Image credit: RBW Entertainment
The streaming platform that launched in South Korea earlier this year hopes that the “disruption will be temporary”.
The music streaming platform Spotify has only recently launched in South Korea but it is already having some issues. Hundreds of K-pop releases have been removed worldwide as they continue to reach an agreement with distributor Kakao M.
The streaming service launched in South Korea on February 1st 2021 but without music from artists with licensing deals under Kakao M which includes IU, Zico and more.
Releases distributed by the Korean label have now been removed from Spotify around the world.
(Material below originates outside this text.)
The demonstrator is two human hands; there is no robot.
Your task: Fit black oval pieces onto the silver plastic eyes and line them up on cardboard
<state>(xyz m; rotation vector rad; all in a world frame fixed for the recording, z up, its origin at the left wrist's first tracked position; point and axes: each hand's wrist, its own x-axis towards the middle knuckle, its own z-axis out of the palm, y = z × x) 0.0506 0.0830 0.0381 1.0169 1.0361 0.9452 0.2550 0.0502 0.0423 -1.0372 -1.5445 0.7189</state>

Kakao M is one of the largest distributors in in South Korea with 37.5 percent of the songs featured on the 2020 top 400 yearly song chart from Gaon Music Chart.
Speaking to NME, a spokesperson for Spotify confirmed that Kakao’s M’s catalogue would no longer be available to Spotify users across the globe from the Monday 1st March, 2021 “due to the expiration of our licence.”
They continued, “We have been working with KakaoM over the last year and a half to renew the global licensing agreement, so that their artists’ music would remain available to Spotify’s 345M+ listeners in nearly 170 markets around the world.” Adding, “Despite our best efforts, the existing licensing deal we had with KakaoM (which covered all countries other than South Korea) has come to an end. The fact that we have not yet reached agreement on a new global deal is unfortunate for their artists, as well as for fans and listeners worldwide. It is our hope that this disruption will be temporary and we can resolve the situation soon. We remain committed to working with local rights holders including KakaoM, to help grow the Korean music market and overall streaming ecosystem together.”
Twitter user @lemonphobic has compiled all the artists who’s music is unavailable via Spotify here:
It’s also worth noting that Katao M’s parent company also owns and operates the MelOn streaming service, one of the top digital music platforms in South Korea.